Work task: Line by line, the entries below are to be reproduced unaltered.

Record extracts:
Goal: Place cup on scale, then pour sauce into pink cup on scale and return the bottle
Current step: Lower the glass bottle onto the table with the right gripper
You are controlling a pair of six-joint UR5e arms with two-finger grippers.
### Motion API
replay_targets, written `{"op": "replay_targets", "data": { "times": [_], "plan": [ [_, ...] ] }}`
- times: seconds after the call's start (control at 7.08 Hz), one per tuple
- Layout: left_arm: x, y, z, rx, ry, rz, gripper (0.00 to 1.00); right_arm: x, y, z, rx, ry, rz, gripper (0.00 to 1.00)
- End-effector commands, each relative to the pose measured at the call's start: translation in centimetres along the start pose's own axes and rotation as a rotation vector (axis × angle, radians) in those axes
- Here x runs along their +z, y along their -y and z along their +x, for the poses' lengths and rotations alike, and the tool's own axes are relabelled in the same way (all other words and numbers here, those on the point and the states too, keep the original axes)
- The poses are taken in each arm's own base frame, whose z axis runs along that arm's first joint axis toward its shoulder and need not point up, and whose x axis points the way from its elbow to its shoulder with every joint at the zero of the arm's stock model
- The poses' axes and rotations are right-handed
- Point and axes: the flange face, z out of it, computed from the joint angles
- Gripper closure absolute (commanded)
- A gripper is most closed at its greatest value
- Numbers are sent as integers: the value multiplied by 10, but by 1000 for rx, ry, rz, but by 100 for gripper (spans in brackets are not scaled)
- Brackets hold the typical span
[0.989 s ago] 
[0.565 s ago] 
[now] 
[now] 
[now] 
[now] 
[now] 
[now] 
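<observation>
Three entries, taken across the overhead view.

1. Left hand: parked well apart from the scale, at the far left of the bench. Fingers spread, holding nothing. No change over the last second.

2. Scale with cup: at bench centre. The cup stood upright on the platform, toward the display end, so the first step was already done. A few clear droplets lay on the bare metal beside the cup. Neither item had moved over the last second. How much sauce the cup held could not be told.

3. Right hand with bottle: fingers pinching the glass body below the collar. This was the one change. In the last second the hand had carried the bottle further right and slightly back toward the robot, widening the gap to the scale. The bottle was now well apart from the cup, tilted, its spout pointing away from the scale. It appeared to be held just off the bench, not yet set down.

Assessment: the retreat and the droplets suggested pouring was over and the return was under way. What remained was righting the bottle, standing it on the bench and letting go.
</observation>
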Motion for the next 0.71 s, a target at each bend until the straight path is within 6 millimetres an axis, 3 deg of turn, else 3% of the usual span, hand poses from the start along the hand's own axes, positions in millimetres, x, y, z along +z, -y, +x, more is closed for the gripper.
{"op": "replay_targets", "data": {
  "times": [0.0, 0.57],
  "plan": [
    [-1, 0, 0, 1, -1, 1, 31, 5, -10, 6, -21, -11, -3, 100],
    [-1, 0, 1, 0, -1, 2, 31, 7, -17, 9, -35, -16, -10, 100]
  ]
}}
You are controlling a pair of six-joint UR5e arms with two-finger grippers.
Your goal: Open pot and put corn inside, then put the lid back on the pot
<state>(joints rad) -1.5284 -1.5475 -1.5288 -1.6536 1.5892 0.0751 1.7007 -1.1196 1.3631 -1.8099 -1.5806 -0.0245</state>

Result of this task:
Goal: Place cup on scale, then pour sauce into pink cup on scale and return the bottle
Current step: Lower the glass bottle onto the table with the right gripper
You are controlling a pair of six-joint UR5e arms with two-finger grippers.
### Motion API
replay_targets, written `{"op": "replay_targets", "data": { "times": [_], "plan": [ [_, ...] ] }}`
- times: seconds after the call's start (control at 7.08 Hz), one per tuple
- Layout: left_arm: x, y, z, rx, ry, rz, gripper (0.00 to 1.00); right_arm: x, y, z, rx, ry, rz, gripper (0.00 to 1.00)
- End-effector commands, each relative to the pose measured at the call's start: translation in centimetres along the start pose's own axes and rotation as a rotation vector (axis × angle, radians) in those axes
- Here x runs along their +z, y along their -y and z along their +x, for the poses' lengths and rotations alike, and the tool's own axes are relabelled in the same way (all other words and numbers here, those on the point and the states too, keep the original axes)
- The poses are taken in each arm's own base frame, whose z axis runs along that arm's first joint axis toward its shoulder and need not point up, and whose x axis points the way from its elbow to its shoulder with every joint at the zero of the arm's stock model
- The poses' axes and rotations are right-handed
- Point and axes: the flange face, z out of it, computed from the joint angles
- Gripper closure absolute (commanded)
- A gripper is most closed at its greatest value
- Numbers are sent as integers: the value multiplied by 10, but by 1000 for rx, ry, rz, but by 100 for gripper (spans in brackets are not scaled)
- Brackets hold the typical span
[0.989 s ago] 
[0.565 s ago] 
[now] 
[now] 
[now] 
[now] 
[now] 
[now] 
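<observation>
Three entries, taken across the overhead view.

1. Left hand: parked well apart from the scale, at the far left of the bench. Fingers spread, holding nothing. No change over the last second.

2. Scale with cup: at bench centre. The cup stood upright on the platform, toward the display end, so the first step was already done. A few clear droplets lay on the bare metal beside the cup. Neither item had moved over the last second. How much sauce the cup held could not be told.

3. Right hand with bottle: fingers pinching the glass body below the collar. This was the one change. In the last second the hand had carried the bottle further right and slightly back toward the robot, widening the gap to the scale. The bottle was now well apart from the cup, tilted, its spout pointing away from the scale. It appeared to be held just off the bench, not yet set down.

Assessment: the retreat and the droplets suggested pouring was over and the return was under way. What remained was righting the bottle, standing it on the bench and letting go.
</observation>
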Motion for the next 0.71 s, a target at each bend until the straight path is within 6 millimetres an axis, 3 deg of turn, else 3% of the usual span, hand poses from the start along the hand's own axes, positions in millimetres, x, y, z along +z, -y, +x, more is closed for the gripper.
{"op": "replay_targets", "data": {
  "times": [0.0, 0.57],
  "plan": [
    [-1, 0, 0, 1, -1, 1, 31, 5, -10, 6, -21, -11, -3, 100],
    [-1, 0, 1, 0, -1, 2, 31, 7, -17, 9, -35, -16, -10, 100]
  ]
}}
You are controlling a pair of six-joint UR5e arms with two-finger grippers.
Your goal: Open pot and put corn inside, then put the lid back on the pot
<state>(joints rad) -1.5284 -1.5475 -1.5288 -1.6536 1.5892 0.0751 1.7007 -1.1196 1.3631 -1.8099 -1.5806 -0.0245</state>

The output is now complete.